- _Exercise description_:
Please output exactly the lines of the material from the first through the line containing "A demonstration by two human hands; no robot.", and nothing more.

- _Dataset section_:
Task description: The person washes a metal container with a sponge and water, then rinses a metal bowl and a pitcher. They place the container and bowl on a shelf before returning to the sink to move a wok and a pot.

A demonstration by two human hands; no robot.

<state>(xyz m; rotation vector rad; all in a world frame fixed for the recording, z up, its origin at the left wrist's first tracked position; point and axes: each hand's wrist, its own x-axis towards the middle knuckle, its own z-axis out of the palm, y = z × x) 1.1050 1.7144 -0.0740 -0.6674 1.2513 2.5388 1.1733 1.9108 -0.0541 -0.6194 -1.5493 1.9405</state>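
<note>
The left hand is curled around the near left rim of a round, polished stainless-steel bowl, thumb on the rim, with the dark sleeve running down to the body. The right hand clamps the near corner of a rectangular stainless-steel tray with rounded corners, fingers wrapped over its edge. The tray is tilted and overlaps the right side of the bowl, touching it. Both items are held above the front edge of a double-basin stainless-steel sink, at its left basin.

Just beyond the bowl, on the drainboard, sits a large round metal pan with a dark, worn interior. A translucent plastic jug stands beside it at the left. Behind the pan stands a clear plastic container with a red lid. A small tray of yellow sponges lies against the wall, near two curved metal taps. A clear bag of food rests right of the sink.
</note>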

- _Exercise output_:
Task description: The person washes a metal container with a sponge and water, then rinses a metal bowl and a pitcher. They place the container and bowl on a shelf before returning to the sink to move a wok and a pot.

A demonstration by two human hands; no robot.

Nothing else belongs in the output.